• **What is being asked**: Copy nothing past the line containing "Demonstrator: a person". Transcribe every line of the listing below up to and including it, from the first, except pictures.

== == ==

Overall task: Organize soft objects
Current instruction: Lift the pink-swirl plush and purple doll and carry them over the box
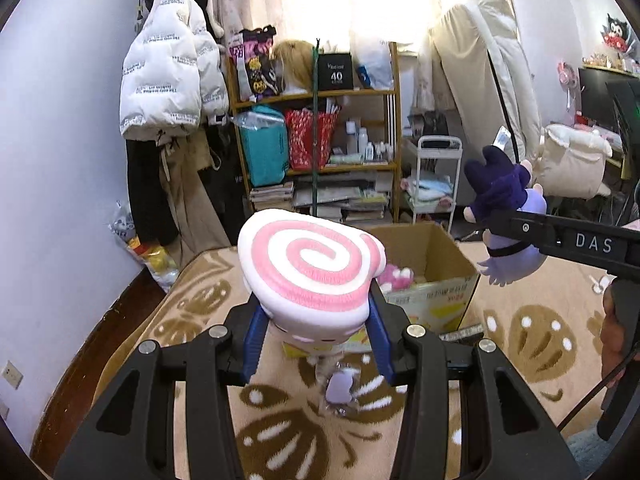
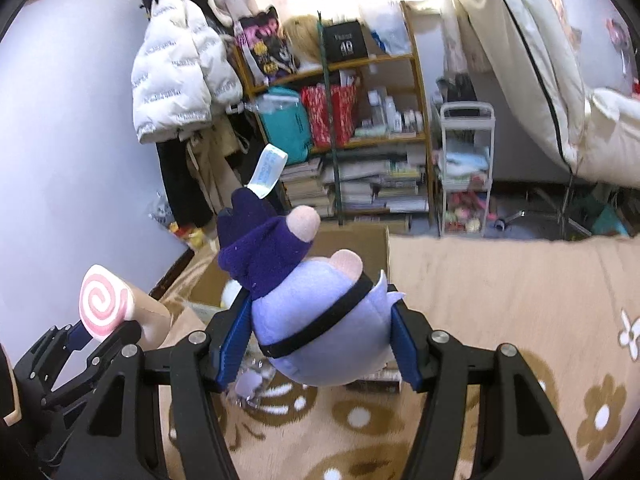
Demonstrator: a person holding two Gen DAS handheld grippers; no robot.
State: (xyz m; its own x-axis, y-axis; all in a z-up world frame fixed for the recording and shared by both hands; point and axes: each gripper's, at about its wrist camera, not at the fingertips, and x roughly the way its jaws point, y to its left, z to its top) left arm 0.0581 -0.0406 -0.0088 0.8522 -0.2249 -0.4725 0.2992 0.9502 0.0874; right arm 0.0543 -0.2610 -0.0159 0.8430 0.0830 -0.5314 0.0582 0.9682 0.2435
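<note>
My left gripper (image 1: 314,312) is shut on a pink-and-white swirl plush (image 1: 308,268) and holds it above the rug, just in front of an open cardboard box (image 1: 436,264). The box holds a pink plush (image 1: 396,278). My right gripper (image 2: 320,328) is shut on a lilac plush doll with dark purple clothes (image 2: 316,320), held in the air over the box (image 2: 352,236). The doll also shows in the left wrist view (image 1: 506,216), right of the box. The swirl plush shows in the right wrist view (image 2: 104,306) at lower left.
A small wrapped lilac item (image 1: 340,390) lies on the beige patterned rug (image 1: 532,340) below the left gripper. A cluttered shelf (image 1: 320,152), a white cart (image 1: 434,184) and hanging coats (image 1: 168,80) stand behind the box. A dark flat item (image 2: 376,380) lies on the rug.
</note>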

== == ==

• **Result of this exercise**:
Overall task: Organize soft objects
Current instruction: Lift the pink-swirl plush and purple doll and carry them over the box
Demonstrator: a person holding two Gen DAS handheld grippers; no robot.

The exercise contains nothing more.